- _INSTRUCTIONS TO FOLLOW_
All that is needed is the line in the material below containing "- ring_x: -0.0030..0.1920", plus every line after it, printed exactly.

- _RECORDS PROVIDED_
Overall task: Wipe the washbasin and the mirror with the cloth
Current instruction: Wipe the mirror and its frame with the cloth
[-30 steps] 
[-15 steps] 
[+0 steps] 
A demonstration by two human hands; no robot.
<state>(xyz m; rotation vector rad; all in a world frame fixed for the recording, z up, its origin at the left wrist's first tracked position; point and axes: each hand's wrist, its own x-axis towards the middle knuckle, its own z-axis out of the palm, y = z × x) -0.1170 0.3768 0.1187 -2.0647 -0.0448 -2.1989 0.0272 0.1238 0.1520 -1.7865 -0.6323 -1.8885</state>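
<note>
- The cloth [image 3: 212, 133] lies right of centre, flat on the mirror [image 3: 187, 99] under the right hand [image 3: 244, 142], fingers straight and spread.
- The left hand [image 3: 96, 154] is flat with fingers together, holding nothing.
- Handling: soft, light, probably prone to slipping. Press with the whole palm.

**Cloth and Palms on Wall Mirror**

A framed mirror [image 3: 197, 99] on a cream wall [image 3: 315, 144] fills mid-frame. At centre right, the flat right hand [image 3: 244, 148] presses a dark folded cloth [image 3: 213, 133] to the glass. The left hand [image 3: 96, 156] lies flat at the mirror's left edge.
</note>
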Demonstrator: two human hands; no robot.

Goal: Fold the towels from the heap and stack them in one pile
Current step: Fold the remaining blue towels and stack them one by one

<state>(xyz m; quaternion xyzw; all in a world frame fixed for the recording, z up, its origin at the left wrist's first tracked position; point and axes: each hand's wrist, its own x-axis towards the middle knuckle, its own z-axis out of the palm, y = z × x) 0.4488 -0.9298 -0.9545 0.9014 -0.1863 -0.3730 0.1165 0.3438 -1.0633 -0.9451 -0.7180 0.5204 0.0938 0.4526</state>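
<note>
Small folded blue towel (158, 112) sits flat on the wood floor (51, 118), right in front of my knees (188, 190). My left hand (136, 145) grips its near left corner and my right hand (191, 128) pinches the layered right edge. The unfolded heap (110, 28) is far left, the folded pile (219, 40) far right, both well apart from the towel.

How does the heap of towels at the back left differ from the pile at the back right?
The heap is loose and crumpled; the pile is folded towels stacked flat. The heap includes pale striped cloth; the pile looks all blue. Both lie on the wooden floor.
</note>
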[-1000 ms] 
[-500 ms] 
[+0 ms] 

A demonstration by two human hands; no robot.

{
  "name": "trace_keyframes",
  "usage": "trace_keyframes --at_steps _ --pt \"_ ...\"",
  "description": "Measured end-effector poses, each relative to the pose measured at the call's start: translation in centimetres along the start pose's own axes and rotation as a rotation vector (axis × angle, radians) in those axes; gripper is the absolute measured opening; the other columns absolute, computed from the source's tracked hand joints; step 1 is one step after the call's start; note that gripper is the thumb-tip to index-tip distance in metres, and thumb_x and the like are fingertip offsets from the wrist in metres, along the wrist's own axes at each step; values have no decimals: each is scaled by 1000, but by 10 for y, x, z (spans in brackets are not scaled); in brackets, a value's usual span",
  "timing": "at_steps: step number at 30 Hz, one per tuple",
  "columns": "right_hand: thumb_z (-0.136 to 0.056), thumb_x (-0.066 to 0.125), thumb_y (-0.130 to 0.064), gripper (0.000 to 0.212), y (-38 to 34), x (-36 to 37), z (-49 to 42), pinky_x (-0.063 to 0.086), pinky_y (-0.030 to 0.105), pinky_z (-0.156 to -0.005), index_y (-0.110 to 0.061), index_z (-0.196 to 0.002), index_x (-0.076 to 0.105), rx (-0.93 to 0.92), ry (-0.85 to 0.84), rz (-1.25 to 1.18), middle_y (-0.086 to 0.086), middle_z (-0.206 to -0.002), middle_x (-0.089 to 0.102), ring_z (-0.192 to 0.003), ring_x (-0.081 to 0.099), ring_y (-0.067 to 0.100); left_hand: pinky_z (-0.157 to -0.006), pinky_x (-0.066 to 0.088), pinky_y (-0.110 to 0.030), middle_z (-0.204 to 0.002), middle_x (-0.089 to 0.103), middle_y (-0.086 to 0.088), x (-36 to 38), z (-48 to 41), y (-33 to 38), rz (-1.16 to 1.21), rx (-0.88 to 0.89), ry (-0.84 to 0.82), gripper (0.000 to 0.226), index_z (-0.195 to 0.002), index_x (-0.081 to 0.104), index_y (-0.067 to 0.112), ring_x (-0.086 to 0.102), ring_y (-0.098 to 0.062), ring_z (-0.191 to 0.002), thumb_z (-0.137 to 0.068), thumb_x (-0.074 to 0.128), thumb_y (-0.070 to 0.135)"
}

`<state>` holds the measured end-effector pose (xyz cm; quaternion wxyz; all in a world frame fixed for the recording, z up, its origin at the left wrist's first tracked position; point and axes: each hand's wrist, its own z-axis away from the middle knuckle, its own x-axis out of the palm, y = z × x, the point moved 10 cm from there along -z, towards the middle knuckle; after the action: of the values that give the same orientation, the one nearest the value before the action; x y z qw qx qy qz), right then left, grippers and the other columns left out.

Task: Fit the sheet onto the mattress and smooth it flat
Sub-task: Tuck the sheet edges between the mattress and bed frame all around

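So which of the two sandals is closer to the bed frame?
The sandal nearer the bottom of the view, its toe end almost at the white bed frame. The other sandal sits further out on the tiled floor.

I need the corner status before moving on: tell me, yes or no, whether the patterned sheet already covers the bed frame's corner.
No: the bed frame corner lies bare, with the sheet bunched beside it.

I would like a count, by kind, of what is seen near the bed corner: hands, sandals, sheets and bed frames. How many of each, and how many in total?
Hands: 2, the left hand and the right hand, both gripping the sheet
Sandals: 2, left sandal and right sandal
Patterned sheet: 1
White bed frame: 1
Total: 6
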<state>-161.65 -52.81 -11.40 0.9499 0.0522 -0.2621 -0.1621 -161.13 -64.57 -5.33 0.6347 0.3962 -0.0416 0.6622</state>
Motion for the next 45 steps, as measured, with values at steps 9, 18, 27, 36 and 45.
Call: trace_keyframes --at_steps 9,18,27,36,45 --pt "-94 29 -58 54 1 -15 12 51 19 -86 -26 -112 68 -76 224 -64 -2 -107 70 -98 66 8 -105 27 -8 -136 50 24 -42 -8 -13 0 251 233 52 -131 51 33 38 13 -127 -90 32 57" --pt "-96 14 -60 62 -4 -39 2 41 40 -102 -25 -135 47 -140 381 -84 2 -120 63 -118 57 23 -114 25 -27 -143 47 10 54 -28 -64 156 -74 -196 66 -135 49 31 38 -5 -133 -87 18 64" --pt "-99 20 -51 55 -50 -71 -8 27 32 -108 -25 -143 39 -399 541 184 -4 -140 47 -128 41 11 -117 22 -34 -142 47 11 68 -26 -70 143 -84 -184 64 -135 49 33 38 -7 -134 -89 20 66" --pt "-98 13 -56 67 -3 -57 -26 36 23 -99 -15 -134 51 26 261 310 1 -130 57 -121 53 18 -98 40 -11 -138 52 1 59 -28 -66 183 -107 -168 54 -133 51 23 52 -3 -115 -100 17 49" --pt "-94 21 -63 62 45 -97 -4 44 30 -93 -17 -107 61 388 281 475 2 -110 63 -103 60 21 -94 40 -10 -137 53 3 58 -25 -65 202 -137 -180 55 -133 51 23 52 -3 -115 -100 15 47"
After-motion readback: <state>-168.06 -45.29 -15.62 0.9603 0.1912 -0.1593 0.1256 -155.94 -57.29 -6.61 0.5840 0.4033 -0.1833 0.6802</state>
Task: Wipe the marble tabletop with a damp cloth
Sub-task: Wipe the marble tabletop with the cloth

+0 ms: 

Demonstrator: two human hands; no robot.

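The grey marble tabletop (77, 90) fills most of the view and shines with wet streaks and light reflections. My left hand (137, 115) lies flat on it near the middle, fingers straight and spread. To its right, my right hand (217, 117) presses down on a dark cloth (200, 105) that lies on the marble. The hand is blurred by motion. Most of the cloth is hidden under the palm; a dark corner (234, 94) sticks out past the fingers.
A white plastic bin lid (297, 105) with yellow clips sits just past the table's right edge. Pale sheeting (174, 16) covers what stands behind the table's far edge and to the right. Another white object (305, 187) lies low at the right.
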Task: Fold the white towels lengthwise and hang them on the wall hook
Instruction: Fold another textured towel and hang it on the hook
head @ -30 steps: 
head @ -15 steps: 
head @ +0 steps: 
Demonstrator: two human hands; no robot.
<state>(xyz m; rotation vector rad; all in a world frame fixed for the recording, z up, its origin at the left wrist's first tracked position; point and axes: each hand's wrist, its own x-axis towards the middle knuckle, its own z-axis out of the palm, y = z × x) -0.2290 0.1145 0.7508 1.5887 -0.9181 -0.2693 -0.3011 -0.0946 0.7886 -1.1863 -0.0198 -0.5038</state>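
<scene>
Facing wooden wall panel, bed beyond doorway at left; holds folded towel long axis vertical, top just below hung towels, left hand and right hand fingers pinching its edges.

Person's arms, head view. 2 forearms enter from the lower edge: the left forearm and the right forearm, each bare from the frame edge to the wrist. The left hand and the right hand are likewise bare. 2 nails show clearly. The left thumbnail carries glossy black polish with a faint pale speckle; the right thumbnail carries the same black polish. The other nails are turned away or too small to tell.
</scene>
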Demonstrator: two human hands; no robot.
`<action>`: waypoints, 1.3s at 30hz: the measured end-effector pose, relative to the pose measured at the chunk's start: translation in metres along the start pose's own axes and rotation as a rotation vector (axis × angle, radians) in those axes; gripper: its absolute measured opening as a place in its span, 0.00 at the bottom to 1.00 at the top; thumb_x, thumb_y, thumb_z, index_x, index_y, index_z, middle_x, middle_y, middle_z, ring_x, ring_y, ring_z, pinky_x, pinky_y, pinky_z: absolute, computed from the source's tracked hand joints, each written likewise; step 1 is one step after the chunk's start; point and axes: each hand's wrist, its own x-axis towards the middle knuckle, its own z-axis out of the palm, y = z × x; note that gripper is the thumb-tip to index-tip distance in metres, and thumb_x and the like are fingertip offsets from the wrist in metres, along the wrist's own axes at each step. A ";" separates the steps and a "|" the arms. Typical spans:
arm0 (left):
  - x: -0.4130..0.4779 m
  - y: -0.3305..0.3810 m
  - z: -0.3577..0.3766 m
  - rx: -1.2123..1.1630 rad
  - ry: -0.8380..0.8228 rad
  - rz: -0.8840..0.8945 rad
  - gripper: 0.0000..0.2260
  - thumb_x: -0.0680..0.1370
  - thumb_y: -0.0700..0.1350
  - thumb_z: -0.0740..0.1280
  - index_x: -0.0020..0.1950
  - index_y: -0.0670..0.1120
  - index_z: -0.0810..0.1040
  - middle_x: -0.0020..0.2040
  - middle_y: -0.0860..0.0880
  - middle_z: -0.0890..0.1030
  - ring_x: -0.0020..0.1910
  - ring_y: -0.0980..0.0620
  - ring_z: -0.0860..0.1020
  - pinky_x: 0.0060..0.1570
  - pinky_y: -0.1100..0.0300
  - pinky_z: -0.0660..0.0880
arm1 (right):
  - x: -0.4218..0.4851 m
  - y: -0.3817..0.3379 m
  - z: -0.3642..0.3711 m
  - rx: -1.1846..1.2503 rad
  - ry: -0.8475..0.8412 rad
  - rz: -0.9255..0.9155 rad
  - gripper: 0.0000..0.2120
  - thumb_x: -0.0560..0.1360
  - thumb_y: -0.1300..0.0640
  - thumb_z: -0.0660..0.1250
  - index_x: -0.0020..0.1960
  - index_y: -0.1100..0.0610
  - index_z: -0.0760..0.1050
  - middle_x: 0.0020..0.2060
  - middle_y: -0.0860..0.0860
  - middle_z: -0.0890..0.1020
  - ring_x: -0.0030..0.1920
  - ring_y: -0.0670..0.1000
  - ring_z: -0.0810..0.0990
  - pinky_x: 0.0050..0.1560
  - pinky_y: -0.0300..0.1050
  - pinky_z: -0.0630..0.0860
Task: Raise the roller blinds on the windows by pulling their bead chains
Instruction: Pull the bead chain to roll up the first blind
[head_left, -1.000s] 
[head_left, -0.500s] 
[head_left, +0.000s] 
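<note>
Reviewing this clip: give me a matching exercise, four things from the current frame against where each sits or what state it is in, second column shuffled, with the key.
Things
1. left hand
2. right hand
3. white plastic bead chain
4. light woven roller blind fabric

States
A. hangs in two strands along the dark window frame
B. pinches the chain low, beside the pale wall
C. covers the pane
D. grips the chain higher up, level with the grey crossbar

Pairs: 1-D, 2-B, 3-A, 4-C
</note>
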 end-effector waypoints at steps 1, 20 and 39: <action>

- _EXERCISE OUTPUT_
  - ring_x: -0.0030..0.1920
  - ring_y: -0.0670..0.1000
  - ring_z: -0.0810..0.0990
  - pinky_x: 0.0050..0.1560
  - pinky_y: -0.0300..0.1050
  - pinky_z: -0.0630..0.0860
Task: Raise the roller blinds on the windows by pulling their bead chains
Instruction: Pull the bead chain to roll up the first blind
[head_left, -1.000s] 
[head_left, -0.500s] 
[head_left, +0.000s] 
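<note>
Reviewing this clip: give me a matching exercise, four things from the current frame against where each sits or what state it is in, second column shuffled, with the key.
Things
1. left hand
2. right hand
3. white plastic bead chain
4. light woven roller blind fabric

States
A. hangs in two strands along the dark window frame
B. pinches the chain low, beside the pale wall
C. covers the pane
D. grips the chain higher up, level with the grey crossbar

Pairs: 1-D, 2-B, 3-A, 4-C
</note>
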 end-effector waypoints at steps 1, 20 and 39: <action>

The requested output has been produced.